REQUIRED ACTION. Report every line from the material that contains the word "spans".

DATA FOR ANALYSIS.
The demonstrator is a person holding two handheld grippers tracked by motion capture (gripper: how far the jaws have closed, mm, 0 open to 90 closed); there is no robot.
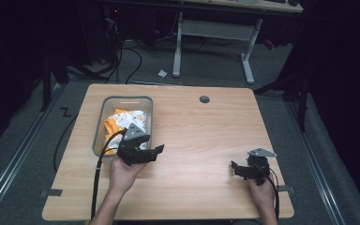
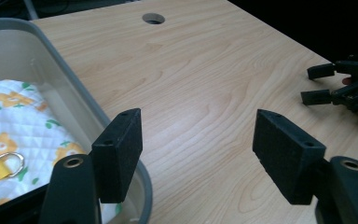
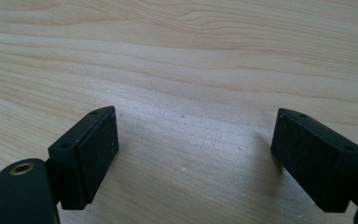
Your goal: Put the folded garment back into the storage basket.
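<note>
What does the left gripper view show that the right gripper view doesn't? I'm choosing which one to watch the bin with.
Left gripper view: the grey bin holding a white quilted cloth with orange flowers, a yellow strap with a metal ring, the table's cable hole, and the right gripper farther off, jaws apart. Right gripper view: a close look at bare wood between its own open jaws. Shared: the light wooden table and a pair of black jaws standing open with nothing between them.
</note>
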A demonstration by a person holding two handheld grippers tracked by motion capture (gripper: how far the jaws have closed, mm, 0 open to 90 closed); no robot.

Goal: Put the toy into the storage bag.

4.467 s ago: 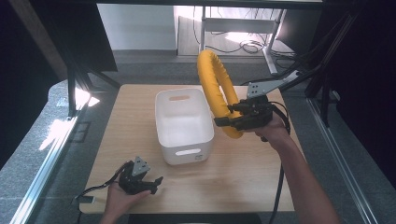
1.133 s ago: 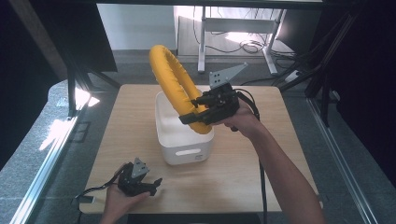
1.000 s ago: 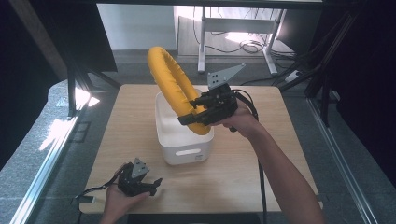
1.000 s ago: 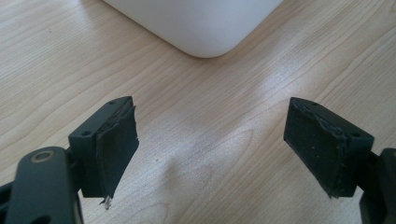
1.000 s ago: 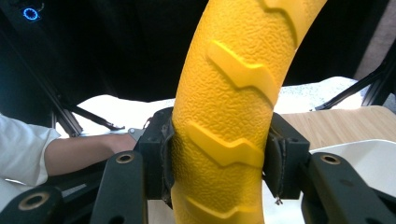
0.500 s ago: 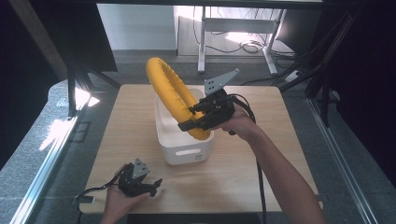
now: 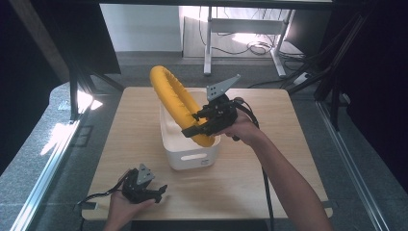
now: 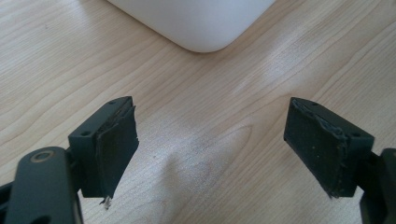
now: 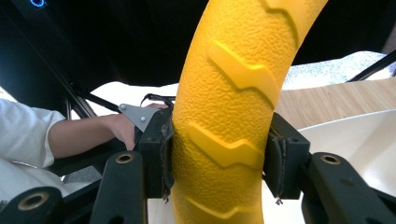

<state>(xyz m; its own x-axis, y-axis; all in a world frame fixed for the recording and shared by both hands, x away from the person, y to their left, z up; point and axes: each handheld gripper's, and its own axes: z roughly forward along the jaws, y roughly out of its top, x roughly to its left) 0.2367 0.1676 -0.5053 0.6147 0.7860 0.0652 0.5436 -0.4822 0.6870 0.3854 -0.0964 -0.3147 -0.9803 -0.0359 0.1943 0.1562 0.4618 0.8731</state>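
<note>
Right gripper (image 7: 198,126) fingers (image 9: 154,158) clamped on the yellow ring (image 7: 179,105), one pad each side of its treaded band, grip near the ring's low end. Ring stands tilted, low end just inside the white bin (image 7: 190,156) below the fingers, rest arching up and away beyond them. Left gripper (image 7: 153,192) rests low at the near edge of the table (image 7: 288,159), fingers (image 8: 112,144) spread wide apart, nothing between them but bare wood; a rounded corner of the bin sits just ahead of the fingertips, not touching.
</note>
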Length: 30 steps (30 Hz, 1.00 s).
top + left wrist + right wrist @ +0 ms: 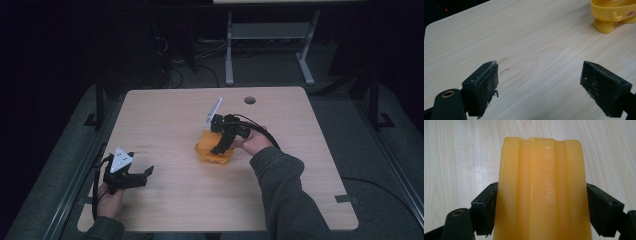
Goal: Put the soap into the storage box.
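Right tongs clasp the yellow toy (mid-table); left tongs gape, well apart.

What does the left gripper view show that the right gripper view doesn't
The left gripper view alone shows the left gripper with its fingers wide apart over bare wood, and a yellow footed container standing at top right. The right gripper view alone shows the right gripper with its fingers against both sides of a ridged orange-yellow piece. Whether that is the same yellow object, I cannot tell. Both show the light wooden table.
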### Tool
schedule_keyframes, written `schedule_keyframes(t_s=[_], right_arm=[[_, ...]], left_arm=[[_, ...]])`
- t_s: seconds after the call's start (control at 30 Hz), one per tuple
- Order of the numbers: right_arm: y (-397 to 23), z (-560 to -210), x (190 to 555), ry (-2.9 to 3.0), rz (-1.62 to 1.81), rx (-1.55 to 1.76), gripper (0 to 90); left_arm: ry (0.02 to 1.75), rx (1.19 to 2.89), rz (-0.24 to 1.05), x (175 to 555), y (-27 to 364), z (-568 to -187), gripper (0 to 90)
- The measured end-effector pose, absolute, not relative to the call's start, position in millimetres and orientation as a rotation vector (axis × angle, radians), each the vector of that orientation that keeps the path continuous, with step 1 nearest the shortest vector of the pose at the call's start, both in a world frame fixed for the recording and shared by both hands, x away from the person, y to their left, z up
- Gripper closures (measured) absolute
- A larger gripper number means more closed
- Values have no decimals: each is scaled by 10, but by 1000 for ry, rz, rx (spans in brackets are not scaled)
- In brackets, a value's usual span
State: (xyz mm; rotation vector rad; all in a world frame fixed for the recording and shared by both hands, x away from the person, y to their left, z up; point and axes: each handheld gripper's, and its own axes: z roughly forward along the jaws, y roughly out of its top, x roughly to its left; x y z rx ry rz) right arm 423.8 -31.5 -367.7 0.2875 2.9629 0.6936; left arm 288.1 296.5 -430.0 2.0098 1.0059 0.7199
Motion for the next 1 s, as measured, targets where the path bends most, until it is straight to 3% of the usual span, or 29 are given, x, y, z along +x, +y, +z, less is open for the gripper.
schedule_keyframes(t_s=[1.0], right_arm=[[-246,-3894,4270,2995,665,292,202]], left_arm=[[1006,2013,719,2881,2965,-4300,141]])
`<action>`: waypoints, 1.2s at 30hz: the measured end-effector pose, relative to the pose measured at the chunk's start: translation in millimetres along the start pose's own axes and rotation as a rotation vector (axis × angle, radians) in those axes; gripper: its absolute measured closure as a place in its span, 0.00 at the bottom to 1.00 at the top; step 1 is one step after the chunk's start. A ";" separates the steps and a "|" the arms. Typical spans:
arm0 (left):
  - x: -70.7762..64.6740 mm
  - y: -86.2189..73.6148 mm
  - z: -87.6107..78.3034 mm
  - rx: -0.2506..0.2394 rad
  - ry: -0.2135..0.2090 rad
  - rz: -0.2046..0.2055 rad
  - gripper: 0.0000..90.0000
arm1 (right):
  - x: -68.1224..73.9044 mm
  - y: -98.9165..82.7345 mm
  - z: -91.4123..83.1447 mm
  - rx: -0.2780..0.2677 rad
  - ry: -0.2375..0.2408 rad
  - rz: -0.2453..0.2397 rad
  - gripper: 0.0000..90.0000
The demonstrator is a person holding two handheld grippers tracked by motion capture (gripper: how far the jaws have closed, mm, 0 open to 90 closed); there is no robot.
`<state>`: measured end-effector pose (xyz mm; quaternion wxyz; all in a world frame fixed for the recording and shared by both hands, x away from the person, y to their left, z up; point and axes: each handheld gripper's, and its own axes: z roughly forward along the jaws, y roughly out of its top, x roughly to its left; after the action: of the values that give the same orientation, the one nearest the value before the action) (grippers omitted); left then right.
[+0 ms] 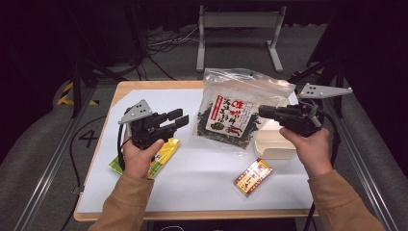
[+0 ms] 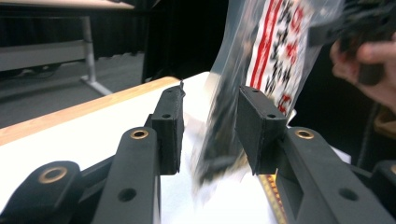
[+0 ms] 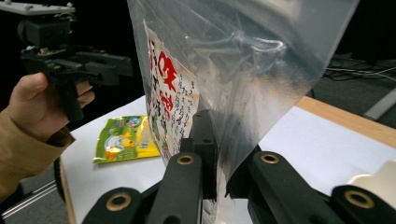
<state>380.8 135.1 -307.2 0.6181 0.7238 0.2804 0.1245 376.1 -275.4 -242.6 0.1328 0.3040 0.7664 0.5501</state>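
Observation:
A clear zip bag of dried seaweed (image 1: 226,113) with a red-and-white label hangs upright above the middle of the table. My right gripper (image 1: 261,112) is shut on its right edge; in the right gripper view the plastic (image 3: 224,56) rises from between my closed jaws (image 3: 215,154). My left gripper (image 1: 179,119) stands open just left of the bag, pointing at it. In the left gripper view the bag's lower corner (image 2: 219,135) sits in the gap between my jaws (image 2: 210,112), and neither pad presses on it.
A yellow-green snack packet (image 1: 161,153) lies under my left hand. A small red-and-yellow box (image 1: 253,176) lies front right. A cream container (image 1: 274,142) sits below my right gripper. The white sheet (image 1: 202,178) covers the wooden table. A metal stand (image 1: 238,21) is behind.

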 end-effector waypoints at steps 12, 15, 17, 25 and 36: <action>10.5 -12.2 5.7 0.059 0.043 0.002 0.66 | -8.8 19.9 -14.3 0.028 -0.119 -0.066 0.95; 11.9 -14.3 7.1 0.055 0.046 -0.007 0.65 | -11.3 23.4 -17.1 0.035 -0.146 -0.072 0.95; 13.3 -16.0 8.7 0.056 0.051 -0.008 0.64 | -14.1 26.2 -19.7 0.042 -0.168 -0.069 0.95; 18.5 -21.5 13.1 0.082 0.072 0.007 0.63 | -29.5 36.0 -29.0 0.041 -0.242 -0.052 0.95; 20.5 -26.3 17.7 0.133 0.100 0.038 0.59 | -44.7 47.2 -33.2 0.047 -0.325 -0.032 0.95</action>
<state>400.2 134.0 -339.6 0.5513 0.7614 0.3047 0.1533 408.2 -318.2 -192.9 0.2566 0.3796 0.7524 0.4733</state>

WRITTEN ANSWER.
- Values have no decimals: each is scaled by 10, but by 1000 for ry, rz, rx (spans in brackets are not scaled)
`<action>`: waypoints, 1.2s at 30hz: the measured end-effector pose, relative to the pose measured at the chunk's start: translation in millimetres along the start pose's own axes and rotation as a rotation vector (axis × angle, radians) in those axes; gripper: its absolute measured closure as a place in its span, 0.00 at the bottom to 1.00 at the top; step 1 is one step after the chunk's start. A ";" separates the steps and a "|" the arms. Typical spans:

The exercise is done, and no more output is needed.